Print the entire listing. Each line must match the original exactly.

DATA BLOCK:
..........

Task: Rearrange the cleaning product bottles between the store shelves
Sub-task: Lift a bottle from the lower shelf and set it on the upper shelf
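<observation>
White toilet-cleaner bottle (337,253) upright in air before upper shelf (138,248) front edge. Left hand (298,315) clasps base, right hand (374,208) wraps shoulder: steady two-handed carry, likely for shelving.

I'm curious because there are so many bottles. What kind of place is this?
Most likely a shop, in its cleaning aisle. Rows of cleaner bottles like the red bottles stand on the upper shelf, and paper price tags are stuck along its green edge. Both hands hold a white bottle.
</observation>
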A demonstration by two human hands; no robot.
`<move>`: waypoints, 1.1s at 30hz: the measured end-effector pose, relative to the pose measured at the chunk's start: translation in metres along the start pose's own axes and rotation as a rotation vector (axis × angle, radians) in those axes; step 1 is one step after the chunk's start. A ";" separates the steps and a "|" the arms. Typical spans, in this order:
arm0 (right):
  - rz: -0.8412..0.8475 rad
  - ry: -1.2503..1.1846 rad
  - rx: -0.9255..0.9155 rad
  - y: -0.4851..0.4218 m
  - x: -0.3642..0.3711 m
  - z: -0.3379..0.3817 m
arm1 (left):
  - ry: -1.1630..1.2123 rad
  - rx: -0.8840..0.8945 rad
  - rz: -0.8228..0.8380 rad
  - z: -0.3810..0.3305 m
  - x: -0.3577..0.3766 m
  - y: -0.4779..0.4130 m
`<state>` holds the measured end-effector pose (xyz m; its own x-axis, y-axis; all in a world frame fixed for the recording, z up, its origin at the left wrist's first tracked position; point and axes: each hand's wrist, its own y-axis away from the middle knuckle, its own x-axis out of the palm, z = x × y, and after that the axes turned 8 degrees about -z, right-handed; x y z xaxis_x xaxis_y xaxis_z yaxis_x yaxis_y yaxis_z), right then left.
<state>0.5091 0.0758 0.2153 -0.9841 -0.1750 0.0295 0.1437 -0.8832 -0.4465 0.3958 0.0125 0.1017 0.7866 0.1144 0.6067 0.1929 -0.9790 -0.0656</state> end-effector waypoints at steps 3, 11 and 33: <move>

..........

RESULT FOR THIS TASK:
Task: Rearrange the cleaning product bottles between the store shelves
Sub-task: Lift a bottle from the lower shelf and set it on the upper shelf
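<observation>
White toilet-cleaner bottle (337,253) upright in air before upper shelf (138,248) front edge. Left hand (298,315) clasps base, right hand (374,208) wraps shoulder: steady two-handed carry, likely for shelving.

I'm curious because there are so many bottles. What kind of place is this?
Most likely a shop, in its cleaning aisle. Rows of cleaner bottles like the red bottles stand on the upper shelf, and paper price tags are stuck along its green edge. Both hands hold a white bottle.
</observation>
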A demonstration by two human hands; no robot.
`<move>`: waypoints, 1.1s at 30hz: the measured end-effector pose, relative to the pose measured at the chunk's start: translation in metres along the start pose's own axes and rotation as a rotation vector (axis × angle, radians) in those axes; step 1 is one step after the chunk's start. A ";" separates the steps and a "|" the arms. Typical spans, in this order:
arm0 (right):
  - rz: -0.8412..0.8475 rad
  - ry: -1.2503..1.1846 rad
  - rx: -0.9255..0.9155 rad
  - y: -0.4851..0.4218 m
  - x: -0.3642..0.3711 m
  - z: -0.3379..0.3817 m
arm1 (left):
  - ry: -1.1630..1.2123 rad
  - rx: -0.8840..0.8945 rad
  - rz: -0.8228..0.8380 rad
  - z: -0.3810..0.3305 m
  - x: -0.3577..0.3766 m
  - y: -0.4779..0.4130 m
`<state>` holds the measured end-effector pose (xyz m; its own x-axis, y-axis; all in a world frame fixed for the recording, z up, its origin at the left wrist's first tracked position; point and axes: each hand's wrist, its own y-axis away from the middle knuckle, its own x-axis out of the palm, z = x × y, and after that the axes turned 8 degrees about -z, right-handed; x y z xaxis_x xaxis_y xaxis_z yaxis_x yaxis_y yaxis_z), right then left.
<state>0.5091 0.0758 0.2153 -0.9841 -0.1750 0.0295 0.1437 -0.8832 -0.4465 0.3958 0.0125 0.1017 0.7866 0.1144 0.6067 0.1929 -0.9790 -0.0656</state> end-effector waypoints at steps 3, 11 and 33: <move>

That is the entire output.